The tug-of-war match between the Red Sox and Phillies for baseball supremacy in 2011 spilled over into the trade deadline yesterday when Philadelphia, clinging to the best record in the majors, swapped four players, including a pair of highly touted prospects, for two-time All-Star Hunter Pence. Although this move could potentially cost them down the road if Cosart and Singleton (said prospects) pan out, the Phils received a nice offensive boost for the immediate future. Pence, squarely in his prime at 28 years of age, is coming off a fine season in which he set career highs by scoring 93 runs, stroking 25 home runs, totaling 91 ribbies and swiping 18 bases for one of the league's worst offenses in the Houston Astros. Although he's not running as much this year and his power as fallen off some (he's on pace for fewer than 20 home runs after three straight seasons of hitting 25 on the nose), he totes 26 doubles and a nice .308 batting average into the City of Brotherly Love, where he is a career .300 hitter and will join fellow All-Stars Chase Utley, Shane Victorino, Raul Ibanez, Placido Polanco, and former NL MVPs Ryan Howard and Jimmy Rollins in the Phillies' formidable lineup.
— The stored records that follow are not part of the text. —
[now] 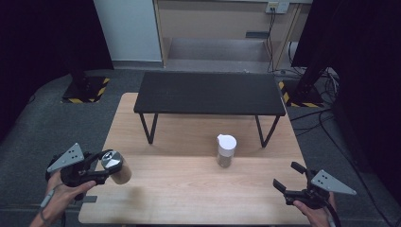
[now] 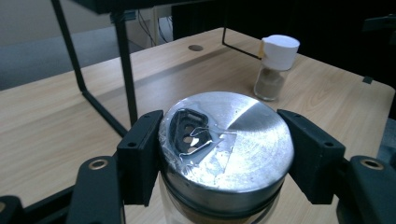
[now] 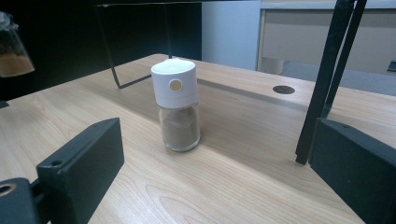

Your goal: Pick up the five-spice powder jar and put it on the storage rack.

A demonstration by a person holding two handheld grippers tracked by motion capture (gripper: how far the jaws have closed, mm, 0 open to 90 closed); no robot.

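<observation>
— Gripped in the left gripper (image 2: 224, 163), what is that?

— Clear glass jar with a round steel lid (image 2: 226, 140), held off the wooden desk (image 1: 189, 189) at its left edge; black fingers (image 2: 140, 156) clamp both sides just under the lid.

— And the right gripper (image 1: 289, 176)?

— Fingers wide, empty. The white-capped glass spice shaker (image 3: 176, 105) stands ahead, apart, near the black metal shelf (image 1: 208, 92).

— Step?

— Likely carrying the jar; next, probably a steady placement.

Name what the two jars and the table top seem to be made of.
Held jar: clear body, likely glass; shiny brushed-metal lid with glare. Standing jar: clear glass or plastic, matt white cap, probably plastic. Table top: pale wood grain, perhaps laminate.
</observation>
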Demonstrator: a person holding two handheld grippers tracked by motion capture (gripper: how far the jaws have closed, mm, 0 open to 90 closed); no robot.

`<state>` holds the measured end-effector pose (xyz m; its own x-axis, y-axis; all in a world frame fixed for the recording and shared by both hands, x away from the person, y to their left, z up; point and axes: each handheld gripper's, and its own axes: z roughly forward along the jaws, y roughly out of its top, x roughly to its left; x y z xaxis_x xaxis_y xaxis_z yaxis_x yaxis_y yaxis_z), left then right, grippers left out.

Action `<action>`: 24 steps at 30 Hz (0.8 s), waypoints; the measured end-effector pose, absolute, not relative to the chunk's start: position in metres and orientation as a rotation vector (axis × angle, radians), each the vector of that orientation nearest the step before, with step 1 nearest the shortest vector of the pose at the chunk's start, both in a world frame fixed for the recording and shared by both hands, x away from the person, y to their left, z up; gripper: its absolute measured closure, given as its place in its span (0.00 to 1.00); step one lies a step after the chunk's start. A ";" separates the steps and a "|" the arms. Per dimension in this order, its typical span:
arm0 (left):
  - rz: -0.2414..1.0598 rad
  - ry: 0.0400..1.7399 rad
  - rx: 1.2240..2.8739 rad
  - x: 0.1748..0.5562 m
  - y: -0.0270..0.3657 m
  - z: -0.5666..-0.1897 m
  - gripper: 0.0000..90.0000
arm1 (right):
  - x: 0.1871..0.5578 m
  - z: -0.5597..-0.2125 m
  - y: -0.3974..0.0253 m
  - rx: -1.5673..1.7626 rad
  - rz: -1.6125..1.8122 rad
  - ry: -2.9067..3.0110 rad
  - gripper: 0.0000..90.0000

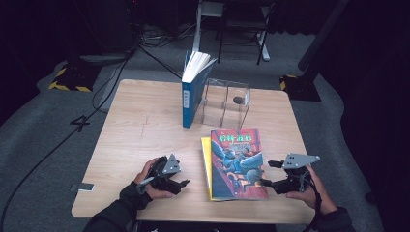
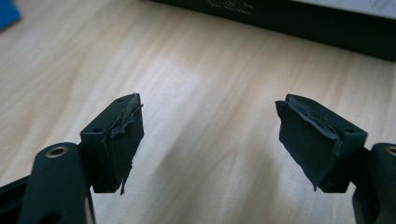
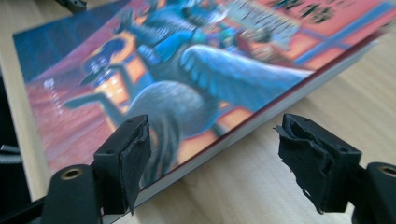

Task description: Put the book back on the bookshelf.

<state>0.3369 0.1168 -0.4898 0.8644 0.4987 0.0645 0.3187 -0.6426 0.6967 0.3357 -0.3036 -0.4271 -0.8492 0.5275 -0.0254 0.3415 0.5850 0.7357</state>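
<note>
Since the colourful paperback (image 1: 238,163) lies flat at the bench's (image 1: 140,130) five o'clock, stiff-spined but floppy and glossy, I judge its right edge the best hold for my right hand-held gripper (image 1: 265,182), gaping empty alongside, like the left hand-held gripper (image 1: 183,183).

Dark lab/studio: grey carpet (image 1: 43,125), floor cables (image 1: 63,140), taped stand bases (image 1: 72,77).
</note>
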 end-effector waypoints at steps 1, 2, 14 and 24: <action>0.321 0.581 2.325 0.336 0.115 -0.491 0.25 | 0.335 -0.428 -0.301 0.711 1.109 2.600 0.28; 0.304 0.576 2.328 0.335 0.114 -0.492 0.25 | 0.335 -0.429 -0.300 0.714 1.100 2.612 0.27; 0.254 0.560 2.347 0.337 0.102 -0.500 0.24 | 0.355 -0.441 -0.299 0.842 1.194 2.741 0.18; 0.213 0.568 2.316 0.343 0.101 -0.504 0.20 | 0.355 -0.437 -0.293 0.771 1.153 2.737 0.17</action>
<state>0.3426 0.1015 -0.5045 0.8887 0.4584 -0.0123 0.3377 -0.6361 0.6938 0.3546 -0.2927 -0.4368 -0.8711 0.4754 0.1232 0.4203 0.5917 0.6879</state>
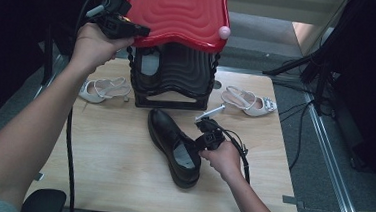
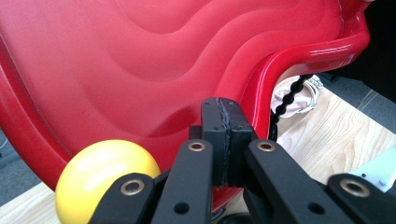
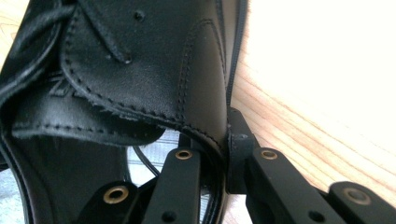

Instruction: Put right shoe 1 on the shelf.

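Right claw (image 3: pixel 224 154) clamped on side wall of black leather shoe (image 1: pixel 173 145), shoe lying mid-worktop (image 1: pixel 117 161) before black rack (image 1: pixel 173 80). Left claw (image 2: pixel 226 140) pinched together on rim of raised red lid (image 2: pixel 187 60). Shoe likely moderately heavy, sole stiff, collar soft, smooth leather may slip; collar grip looks sound.

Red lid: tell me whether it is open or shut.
Open. The red lid is tipped up above the black box, whose inside shows beneath it; the left gripper holds the lid's edge, jaws closed.
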The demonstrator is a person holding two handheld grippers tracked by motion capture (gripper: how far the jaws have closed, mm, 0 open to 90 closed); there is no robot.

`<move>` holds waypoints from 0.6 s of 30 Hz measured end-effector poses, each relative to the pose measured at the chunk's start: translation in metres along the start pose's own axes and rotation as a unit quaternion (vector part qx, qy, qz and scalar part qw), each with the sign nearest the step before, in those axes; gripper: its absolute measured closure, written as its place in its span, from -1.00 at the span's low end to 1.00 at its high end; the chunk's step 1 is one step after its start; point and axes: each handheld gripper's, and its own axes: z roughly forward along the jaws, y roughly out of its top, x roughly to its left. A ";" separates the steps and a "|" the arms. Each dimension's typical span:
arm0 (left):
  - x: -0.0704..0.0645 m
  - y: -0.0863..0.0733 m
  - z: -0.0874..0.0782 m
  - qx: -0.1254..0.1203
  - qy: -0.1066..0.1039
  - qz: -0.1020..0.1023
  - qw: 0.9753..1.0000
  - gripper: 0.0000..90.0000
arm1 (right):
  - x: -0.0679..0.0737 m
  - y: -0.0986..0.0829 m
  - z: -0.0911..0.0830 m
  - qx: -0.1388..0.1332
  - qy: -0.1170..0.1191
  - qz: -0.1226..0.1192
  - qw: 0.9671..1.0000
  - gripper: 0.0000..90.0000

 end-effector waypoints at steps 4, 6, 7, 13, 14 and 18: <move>0.000 0.000 0.000 0.001 0.000 0.000 1.000 1.00 | 0.000 0.002 -0.001 0.002 0.012 0.004 1.000 0.93; 0.000 0.000 0.000 0.001 0.000 -0.001 1.000 1.00 | -0.002 0.002 -0.004 -0.004 0.023 0.006 1.000 0.94; 0.000 0.000 0.000 0.001 0.000 -0.002 1.000 1.00 | -0.002 0.002 -0.007 -0.011 0.027 0.010 1.000 0.94; -0.001 0.001 0.000 0.006 0.004 -0.001 1.000 1.00 | -0.002 -0.002 -0.032 -0.035 0.031 0.012 0.999 0.94; -0.001 0.001 0.000 0.008 0.005 0.000 1.000 1.00 | -0.003 -0.002 -0.037 -0.042 0.030 0.016 0.999 0.94; -0.002 0.002 0.000 0.011 0.009 0.003 1.000 1.00 | -0.005 -0.005 -0.059 -0.053 0.028 0.025 0.998 0.94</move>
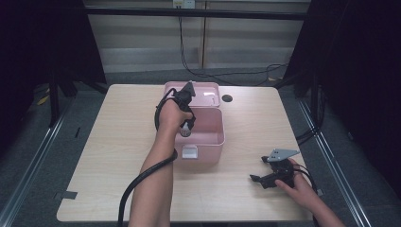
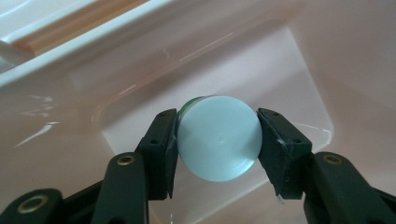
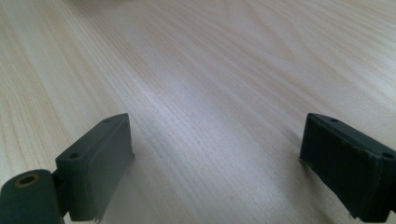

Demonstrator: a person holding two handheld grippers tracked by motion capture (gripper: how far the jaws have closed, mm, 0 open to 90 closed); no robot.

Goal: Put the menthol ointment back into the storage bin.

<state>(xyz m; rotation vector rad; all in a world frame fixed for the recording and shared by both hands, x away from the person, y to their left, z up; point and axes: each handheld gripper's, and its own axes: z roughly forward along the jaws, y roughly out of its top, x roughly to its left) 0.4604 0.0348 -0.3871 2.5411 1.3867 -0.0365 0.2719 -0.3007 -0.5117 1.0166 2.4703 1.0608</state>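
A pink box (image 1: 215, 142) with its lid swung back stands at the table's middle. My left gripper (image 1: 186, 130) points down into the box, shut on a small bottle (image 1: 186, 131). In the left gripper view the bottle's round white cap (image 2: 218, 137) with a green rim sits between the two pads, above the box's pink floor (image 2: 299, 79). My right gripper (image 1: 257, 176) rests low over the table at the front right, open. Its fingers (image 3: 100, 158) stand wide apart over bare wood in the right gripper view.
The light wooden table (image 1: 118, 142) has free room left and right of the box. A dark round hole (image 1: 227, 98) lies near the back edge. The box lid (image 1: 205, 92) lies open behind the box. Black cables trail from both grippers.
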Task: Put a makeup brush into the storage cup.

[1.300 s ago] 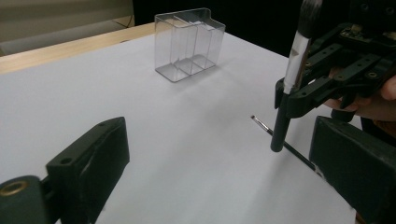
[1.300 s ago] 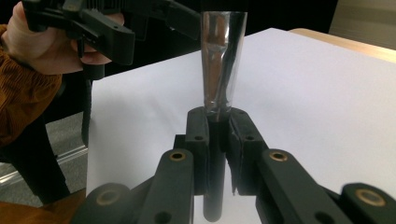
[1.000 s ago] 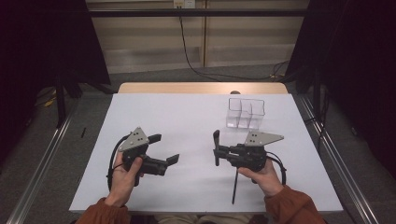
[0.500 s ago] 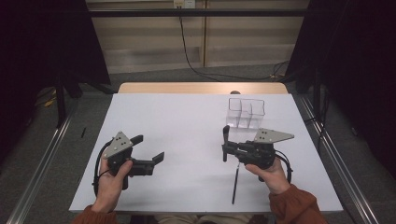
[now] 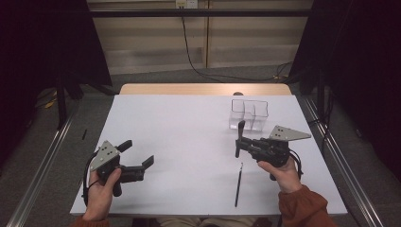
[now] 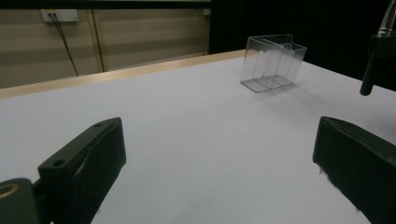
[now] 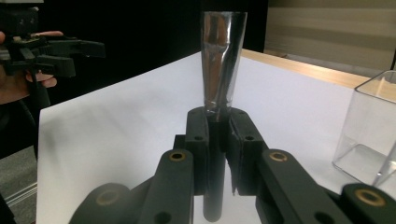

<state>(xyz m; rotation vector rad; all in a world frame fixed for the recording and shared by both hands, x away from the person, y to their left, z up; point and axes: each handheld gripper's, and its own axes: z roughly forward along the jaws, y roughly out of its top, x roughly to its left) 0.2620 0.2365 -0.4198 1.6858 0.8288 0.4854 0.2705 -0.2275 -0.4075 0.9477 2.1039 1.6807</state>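
Observation:
My right gripper [image 5: 240, 144] is shut on a slim black stick [image 5: 241, 133] that it holds upright, a little in front of a clear compartmented box [image 5: 249, 115]. In the right gripper view the jaws [image 7: 217, 126] clamp the stick's black shaft, and a clear tapered sleeve [image 7: 222, 56] covers its upper end. My left gripper [image 5: 137, 152] hovers open over the table's near left with nothing between its jaws [image 6: 219, 135]. A second thin black stick [image 5: 239, 184] lies flat on the table near the right hand.
The white table [image 5: 189, 127] has a wooden strip at its far edge. The clear box [image 6: 273, 63] stands at the far right [image 7: 373, 126]. Metal rails run along both sides of the table. A cable hangs down the back wall.
Both hands have moved apart: the left gripper went left and nearer the front edge, the right gripper shifted right with its upright stick still held.

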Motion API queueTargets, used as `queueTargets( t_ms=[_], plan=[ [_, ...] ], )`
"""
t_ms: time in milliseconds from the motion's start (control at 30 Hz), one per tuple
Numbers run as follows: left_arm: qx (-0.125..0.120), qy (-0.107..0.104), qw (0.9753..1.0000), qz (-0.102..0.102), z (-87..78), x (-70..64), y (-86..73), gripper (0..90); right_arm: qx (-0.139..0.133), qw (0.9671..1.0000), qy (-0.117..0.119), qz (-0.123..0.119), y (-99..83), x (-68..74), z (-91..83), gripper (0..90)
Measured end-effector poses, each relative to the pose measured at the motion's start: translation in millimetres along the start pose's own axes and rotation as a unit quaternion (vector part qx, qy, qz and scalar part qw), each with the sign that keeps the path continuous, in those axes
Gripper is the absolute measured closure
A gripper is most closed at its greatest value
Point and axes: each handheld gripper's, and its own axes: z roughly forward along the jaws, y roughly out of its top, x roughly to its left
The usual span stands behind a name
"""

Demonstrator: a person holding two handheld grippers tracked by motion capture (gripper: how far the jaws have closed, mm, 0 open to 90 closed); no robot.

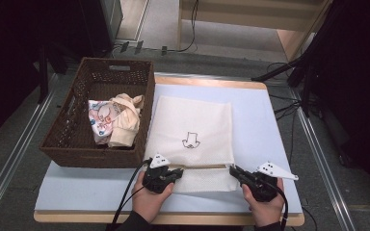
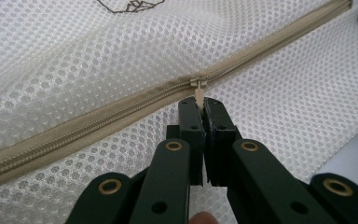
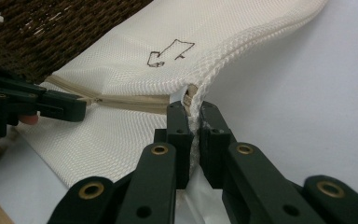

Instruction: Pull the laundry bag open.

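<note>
A white mesh laundry bag with a small black drawing lies flat on the pale blue table cover. A beige zipper runs across its near end. My left gripper is shut on the zipper pull, near the zipper's left part in the high view. My right gripper is shut on the bag's right edge where the zipper ends. The left gripper also appears at the left of the right gripper view, on the zipper line.
A brown wicker basket stands at the left of the table, touching the bag's left side; it holds bundled clothes. Bare blue cover lies right of the bag and along the front edge. Cables lie on the floor beyond.
</note>
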Motion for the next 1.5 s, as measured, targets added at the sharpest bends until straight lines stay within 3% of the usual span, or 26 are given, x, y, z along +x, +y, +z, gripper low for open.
queueTargets(
  t_ms=[200, 233, 300, 333, 400, 533, 567, 667, 733, 1033, 1300, 1500],
  plan=[
    [0.003, 0.007, 0.9999, -0.008, 0.3, 0.6, -0.6, 87.5, 0.006, 1.0000, -0.001, 0.003, -0.1, 2.6, 0.6, 85.4],
    [0.004, 0.036, 0.9993, -0.005, -0.3, 0.1, -1.5, 87.5, 0.007, 1.0000, 0.000, 0.003, -0.4, 2.6, 0.6, 85.7],
    [-0.005, 0.031, 0.9988, -0.037, -4.5, 10.8, -2.4, 87.5, -0.001, 0.9998, -0.018, 0.008, 0.3, -0.6, -3.4, 85.8],
    [-0.006, 0.030, 0.9990, -0.032, -6.1, 12.2, -2.8, 87.6, -0.008, 0.9997, -0.015, 0.017, 0.9, -5.1, -6.4, 85.8],
    [-0.004, 0.042, 0.9990, -0.012, -6.9, 7.1, -5.3, 87.5, -0.006, 0.9998, -0.018, 0.009, -0.4, -5.4, -7.9, 85.8],
    [-0.009, 0.033, 0.9993, -0.014, -9.8, 10.3, -5.2, 87.5, -0.006, 0.9996, -0.021, 0.017, -0.1, -5.6, -6.6, 85.8],
    [-0.010, 0.047, 0.9988, -0.006, -10.6, 9.3, -5.8, 87.5, -0.008, 0.9997, -0.020, 0.014, 0.7, -6.1, -6.6, 85.8],
    [-0.016, 0.056, 0.9983, -0.007, -16.1, 13.6, -8.1, 87.5, -0.009, 0.9995, -0.027, 0.011, 1.3, -8.4, -7.6, 85.7],
    [-0.017, 0.068, 0.9976, 0.002, -20.0, 14.4, -10.1, 87.5, -0.009, 0.9994, -0.030, 0.016, 1.3, -11.7, -8.5, 85.7],
    [-0.032, 0.074, 0.9966, -0.014, -36.4, 22.9, -17.3, 87.5, -0.007, 0.9994, -0.029, 0.017, 0.8, -15.2, -6.1, 85.8],
    [-0.043, 0.092, 0.9948, -0.015, -53.7, 30.3, -25.3, 87.4, 0.001, 0.9994, -0.028, 0.020, -0.8, -14.8, 0.0, 85.7],
    [-0.047, 0.096, 0.9940, -0.025, -64.1, 38.0, -29.0, 87.4, 0.010, 0.9995, -0.025, 0.013, -1.8, -11.1, 10.7, 85.8]
  ],
)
The Phillies may have missed out on Carlos Beltran, but Pence is an excellent consolation prize, He is, after all, six years younger and will be under team control through 2013 whereas Beltran becomes a free agent at the end of the season. They gave up a lot to get him, but trading potential for a proven commodity generally seems to work out in baseball and could put the Phillies over the top in their chase for a second World Series title in four years. We all know the Phillies have ample pitching, but their starting nine has been quite ordinary thus far. Despite trotting those aforementioned studs out there everyday, Philly doesn't rank in the top three for any major offensive category in the NL. Every regular besides right field platoon mates Domonic Brown and Ben Francisco is at least 30 years old, and this team desperately needed someone (especially a right-handed batter such as Pence to balance the lineup and step into Jayson Werth's cleats) to breathe some fresh air into it. Pence provides some youth and energy whereas Beltran just would have been another aging star.
But while the Phillies may have vaulted themselves to the top of the baseball world, the Red Sox (who also whiffed on Beltran but can't complain about Josh Reddick) can fire back by snagging Ubaldo Jimenez. Although he has struggled for a full calendar year now, he still boasts a strong 8.6 K/9 rate (nearly identical to last season, when he finished third in the NL Cy Young race) and his FIP, xFIP, and strand rate indicate he has been a bit unlucky so far. We don't know how he'll fare at Fenway because he's never pitched there before, but adding the 27 year-old hurler to a rotation that includes fellow aces Jon Lester and Josh Beckett, flanked by Clay Buchholz (still on the DL for the foreseeable future) and John Lackey (winner of four in a row), would make Boston's staff incredibly deep and nearly as good as the incomparable Roy Halladay-Cliff Lee-Cole Hamels-Roy Oswalt quadruplet. But with a better offense and more stable bullpen, the Red Sox would become the more complete team and World Series favorites once again.
Even if the Bosox can't get their mits on Ubaldo for the stretch run, trading for Erik Bedard (owner of a solid 3.45 ERA and 1.17 WHIP for the lowly Mariners) could help fill the hole Buchholz's back injury has created, although the 32 year-old former Cy Young candidate is notoriously injury prone and just spent a month on the shelf. Jimenez, the top prize still on the trading block, is drawing interest from other teams including the Indians, but if Boston can win this battle you can practically punch their tickets to the Fall Classic.